• **Your task**: All of the data below should come back exactly as written, minus its images.
• • • •
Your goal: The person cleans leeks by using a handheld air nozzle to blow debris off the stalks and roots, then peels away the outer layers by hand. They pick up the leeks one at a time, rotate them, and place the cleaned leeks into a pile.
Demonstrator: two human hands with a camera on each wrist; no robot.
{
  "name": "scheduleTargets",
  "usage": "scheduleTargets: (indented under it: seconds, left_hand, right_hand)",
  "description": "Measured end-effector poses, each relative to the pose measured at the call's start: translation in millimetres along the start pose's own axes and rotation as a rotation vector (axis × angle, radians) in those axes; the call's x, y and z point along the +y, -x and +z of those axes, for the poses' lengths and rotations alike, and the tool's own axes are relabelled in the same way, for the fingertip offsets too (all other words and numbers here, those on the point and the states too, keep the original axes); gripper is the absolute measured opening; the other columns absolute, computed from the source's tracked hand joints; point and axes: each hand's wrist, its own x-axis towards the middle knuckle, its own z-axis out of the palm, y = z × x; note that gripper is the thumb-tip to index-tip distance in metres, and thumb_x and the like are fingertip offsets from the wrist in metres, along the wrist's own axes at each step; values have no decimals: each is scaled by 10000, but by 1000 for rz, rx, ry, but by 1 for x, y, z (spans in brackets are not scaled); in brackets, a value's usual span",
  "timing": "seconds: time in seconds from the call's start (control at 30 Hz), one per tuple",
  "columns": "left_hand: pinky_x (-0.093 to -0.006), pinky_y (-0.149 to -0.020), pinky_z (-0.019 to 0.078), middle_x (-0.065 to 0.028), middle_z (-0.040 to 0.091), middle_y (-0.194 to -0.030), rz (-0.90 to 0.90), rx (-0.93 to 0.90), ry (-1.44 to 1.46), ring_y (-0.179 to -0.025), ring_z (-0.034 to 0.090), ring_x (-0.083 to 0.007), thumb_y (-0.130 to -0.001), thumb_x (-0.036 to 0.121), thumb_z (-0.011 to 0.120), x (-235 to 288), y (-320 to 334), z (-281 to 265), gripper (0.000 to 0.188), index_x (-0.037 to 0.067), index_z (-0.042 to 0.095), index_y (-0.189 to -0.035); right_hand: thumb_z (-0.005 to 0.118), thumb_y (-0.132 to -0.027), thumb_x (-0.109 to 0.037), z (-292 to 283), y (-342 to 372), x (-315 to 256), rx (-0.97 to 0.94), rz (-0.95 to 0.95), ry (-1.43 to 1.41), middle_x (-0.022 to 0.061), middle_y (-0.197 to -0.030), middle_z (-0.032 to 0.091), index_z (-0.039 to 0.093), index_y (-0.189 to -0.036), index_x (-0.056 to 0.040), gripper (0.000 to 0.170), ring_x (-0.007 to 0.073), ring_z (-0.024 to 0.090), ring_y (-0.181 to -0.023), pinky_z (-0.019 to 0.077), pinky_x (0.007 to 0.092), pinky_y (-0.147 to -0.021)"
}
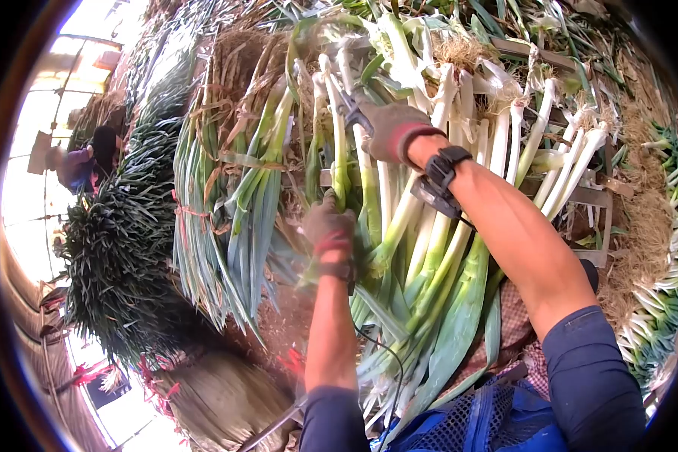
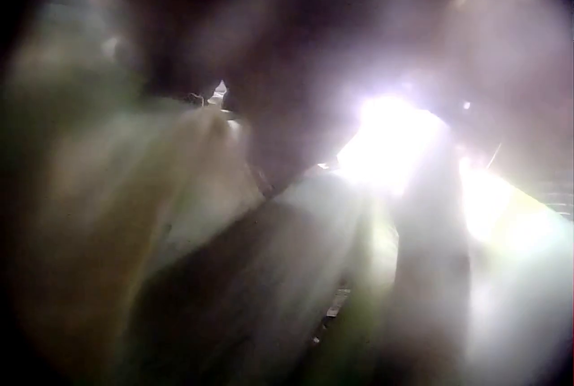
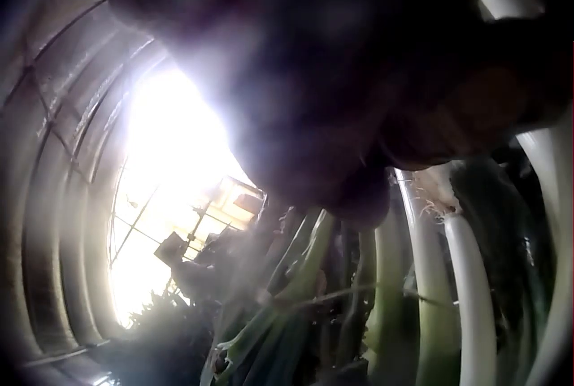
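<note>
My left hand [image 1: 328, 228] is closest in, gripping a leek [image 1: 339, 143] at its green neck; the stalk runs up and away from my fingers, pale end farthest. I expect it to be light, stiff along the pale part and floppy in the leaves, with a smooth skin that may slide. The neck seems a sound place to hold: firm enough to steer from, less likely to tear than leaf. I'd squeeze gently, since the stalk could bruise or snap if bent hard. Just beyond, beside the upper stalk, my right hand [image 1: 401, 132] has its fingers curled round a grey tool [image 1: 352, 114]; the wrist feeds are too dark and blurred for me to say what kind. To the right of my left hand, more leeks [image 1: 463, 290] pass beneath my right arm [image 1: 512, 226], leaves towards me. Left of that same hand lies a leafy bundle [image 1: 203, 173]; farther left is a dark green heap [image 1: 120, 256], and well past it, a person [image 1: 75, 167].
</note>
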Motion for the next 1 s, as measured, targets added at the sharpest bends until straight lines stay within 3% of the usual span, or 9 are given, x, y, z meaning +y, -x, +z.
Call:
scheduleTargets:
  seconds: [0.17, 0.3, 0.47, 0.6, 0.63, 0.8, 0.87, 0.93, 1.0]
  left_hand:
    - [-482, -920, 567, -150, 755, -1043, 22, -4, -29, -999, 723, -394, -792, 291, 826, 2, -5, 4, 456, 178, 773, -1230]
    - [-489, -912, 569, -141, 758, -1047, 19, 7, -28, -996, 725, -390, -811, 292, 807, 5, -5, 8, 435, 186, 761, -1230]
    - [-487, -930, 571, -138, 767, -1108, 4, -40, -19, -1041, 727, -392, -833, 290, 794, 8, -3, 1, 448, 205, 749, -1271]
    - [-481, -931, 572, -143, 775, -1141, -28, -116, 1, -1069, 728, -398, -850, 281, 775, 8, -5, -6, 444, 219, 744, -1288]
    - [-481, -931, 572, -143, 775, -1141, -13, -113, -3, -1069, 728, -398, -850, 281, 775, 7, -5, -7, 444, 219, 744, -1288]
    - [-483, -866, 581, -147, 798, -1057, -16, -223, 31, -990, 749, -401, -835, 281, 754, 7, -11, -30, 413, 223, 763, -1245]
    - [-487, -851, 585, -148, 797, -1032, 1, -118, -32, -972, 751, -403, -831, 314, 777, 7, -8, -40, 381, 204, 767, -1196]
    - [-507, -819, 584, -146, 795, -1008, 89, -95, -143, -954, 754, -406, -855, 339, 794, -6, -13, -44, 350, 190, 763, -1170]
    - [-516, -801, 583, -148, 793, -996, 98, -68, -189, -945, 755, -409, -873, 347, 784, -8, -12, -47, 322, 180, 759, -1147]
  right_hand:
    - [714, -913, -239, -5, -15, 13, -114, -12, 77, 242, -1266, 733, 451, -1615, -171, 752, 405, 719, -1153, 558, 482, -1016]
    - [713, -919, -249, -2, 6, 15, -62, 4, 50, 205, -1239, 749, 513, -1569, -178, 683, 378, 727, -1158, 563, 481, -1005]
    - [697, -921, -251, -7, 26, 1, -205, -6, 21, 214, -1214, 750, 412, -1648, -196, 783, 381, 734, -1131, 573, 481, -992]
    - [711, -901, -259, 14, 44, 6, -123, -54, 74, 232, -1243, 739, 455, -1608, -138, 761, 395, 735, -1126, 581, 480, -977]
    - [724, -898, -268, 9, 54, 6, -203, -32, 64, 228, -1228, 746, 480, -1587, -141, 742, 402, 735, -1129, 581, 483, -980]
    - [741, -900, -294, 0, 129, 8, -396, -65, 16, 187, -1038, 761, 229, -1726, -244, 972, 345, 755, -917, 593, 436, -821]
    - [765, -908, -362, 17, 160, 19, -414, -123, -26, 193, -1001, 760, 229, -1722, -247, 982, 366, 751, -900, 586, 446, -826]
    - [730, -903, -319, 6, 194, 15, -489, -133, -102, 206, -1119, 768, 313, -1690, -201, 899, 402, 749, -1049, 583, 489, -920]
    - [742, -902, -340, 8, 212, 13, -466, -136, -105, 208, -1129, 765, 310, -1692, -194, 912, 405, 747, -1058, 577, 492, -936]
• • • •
• **Result**:
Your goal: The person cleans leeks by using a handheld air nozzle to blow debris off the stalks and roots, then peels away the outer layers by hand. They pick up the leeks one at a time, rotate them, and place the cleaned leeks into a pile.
Demonstrator: two human hands with a camera on each wrist; no robot.
{
  "name": "scheduleTargets",
  "usage": "scheduleTargets: (indented under it: seconds, left_hand, right_hand)",
  "description": "Measured end-effector poses, each relative to the pose measured at the call's start: translation in millimetres along the start pose's own axes and rotation as a rotation vector (axis × angle, radians) in those axes; the call's x, y and z point along the +y, -x and +z of those axes, for the poses' lengths and rotations alike, and the tool's own axes are relabelled in the same way, for the fingertip offsets too (all other words and numbers here, those on the point and the states too, keep the original axes); gripper is the absolute measured opening; the other columns absolute, computed from the source's tracked hand joints; point and axes: each hand's wrist, its own x-axis towards the middle knuckle, its own z-axis out of the palm, y = z × x; note that gripper is the thumb-tip to index-tip distance in metres, and thumb_x and the like are fingertip offsets from the wrist in metres, along the wrist's own axes at each step; values have no decimals: each is scaled by 10000, but by 1000 for rz, rx, ry, but by 1 for x, y, z (spans in brackets are not scaled); in brackets, a value's usual span",
  "timing": "seconds: time in seconds from the call's start (control at 30 Hz), one per tuple",
  "columns": "left_hand: pinky_x (-0.093 to -0.006), pinky_y (-0.149 to -0.020), pinky_z (-0.019 to 0.078), middle_x (-0.065 to 0.028), middle_z (-0.040 to 0.091), middle_y (-0.194 to -0.030), rz (-0.90 to 0.90), rx (-0.93 to 0.90), ry (-1.44 to 1.46), ring_y (-0.179 to -0.025), ring_z (-0.034 to 0.090), ring_x (-0.083 to 0.007), thumb_y (-0.130 to -0.001), thumb_x (-0.036 to 0.121), thumb_z (-0.011 to 0.120), x (-235 to 288), y (-320 to 334), z (-281 to 265), gripper (0.000 to 0.188), index_x (-0.037 to 0.067), index_z (-0.042 to 0.095), index_y (-0.189 to -0.035); right_hand: thumb_z (-0.005 to 0.118), thumb_y (-0.132 to -0.027), thumb_x (-0.109 to 0.037), z (-292 to 283), y (-342 to 372), x (-315 to 256), rx (-0.97 to 0.94), rz (-0.95 to 0.95), ry (-1.43 to 1.41), middle_x (-0.022 to 0.061), middle_y (-0.197 to -0.030), middle_z (-0.032 to 0.091), index_z (-0.039 to 0.093), index_y (-0.189 to -0.036), index_x (-0.056 to 0.040), gripper (0.000 to 0.170), ring_x (-0.007 to 0.073), ring_z (-0.024 to 0.090), ring_y (-0.181 to -0.023), pinky_z (-0.019 to 0.077), pinky_x (0.007 to 0.092), pinky_y (-0.147 to -0.021)"
}
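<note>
My left hand [image 1: 328, 228] is closest in, gripping a leek [image 1: 339, 143] at its green neck; the stalk runs up and away from my fingers, pale end farthest. I expect it to be light, stiff along the pale part and floppy in the leaves, with a smooth skin that may slide. The neck seems a sound place to hold: firm enough to steer from, less likely to tear than leaf. I'd squeeze gently, since the stalk could bruise or snap if bent hard. Just beyond, beside the upper stalk, my right hand [image 1: 401, 132] has its fingers curled round a grey tool [image 1: 352, 114]; the wrist feeds are too dark and blurred for me to say what kind. To the right of my left hand, more leeks [image 1: 463, 290] pass beneath my right arm [image 1: 512, 226], leaves towards me. Left of that same hand lies a leafy bundle [image 1: 203, 173]; farther left is a dark green heap [image 1: 120, 256], and well past it, a person [image 1: 75, 167].
</note>
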Motion for the next 1 s, as measured, targets added at the sharpest bends until straight lines stay within 3% of the usual span, or 9 are given, x, y, z meaning +y, -x, +z.
Call:
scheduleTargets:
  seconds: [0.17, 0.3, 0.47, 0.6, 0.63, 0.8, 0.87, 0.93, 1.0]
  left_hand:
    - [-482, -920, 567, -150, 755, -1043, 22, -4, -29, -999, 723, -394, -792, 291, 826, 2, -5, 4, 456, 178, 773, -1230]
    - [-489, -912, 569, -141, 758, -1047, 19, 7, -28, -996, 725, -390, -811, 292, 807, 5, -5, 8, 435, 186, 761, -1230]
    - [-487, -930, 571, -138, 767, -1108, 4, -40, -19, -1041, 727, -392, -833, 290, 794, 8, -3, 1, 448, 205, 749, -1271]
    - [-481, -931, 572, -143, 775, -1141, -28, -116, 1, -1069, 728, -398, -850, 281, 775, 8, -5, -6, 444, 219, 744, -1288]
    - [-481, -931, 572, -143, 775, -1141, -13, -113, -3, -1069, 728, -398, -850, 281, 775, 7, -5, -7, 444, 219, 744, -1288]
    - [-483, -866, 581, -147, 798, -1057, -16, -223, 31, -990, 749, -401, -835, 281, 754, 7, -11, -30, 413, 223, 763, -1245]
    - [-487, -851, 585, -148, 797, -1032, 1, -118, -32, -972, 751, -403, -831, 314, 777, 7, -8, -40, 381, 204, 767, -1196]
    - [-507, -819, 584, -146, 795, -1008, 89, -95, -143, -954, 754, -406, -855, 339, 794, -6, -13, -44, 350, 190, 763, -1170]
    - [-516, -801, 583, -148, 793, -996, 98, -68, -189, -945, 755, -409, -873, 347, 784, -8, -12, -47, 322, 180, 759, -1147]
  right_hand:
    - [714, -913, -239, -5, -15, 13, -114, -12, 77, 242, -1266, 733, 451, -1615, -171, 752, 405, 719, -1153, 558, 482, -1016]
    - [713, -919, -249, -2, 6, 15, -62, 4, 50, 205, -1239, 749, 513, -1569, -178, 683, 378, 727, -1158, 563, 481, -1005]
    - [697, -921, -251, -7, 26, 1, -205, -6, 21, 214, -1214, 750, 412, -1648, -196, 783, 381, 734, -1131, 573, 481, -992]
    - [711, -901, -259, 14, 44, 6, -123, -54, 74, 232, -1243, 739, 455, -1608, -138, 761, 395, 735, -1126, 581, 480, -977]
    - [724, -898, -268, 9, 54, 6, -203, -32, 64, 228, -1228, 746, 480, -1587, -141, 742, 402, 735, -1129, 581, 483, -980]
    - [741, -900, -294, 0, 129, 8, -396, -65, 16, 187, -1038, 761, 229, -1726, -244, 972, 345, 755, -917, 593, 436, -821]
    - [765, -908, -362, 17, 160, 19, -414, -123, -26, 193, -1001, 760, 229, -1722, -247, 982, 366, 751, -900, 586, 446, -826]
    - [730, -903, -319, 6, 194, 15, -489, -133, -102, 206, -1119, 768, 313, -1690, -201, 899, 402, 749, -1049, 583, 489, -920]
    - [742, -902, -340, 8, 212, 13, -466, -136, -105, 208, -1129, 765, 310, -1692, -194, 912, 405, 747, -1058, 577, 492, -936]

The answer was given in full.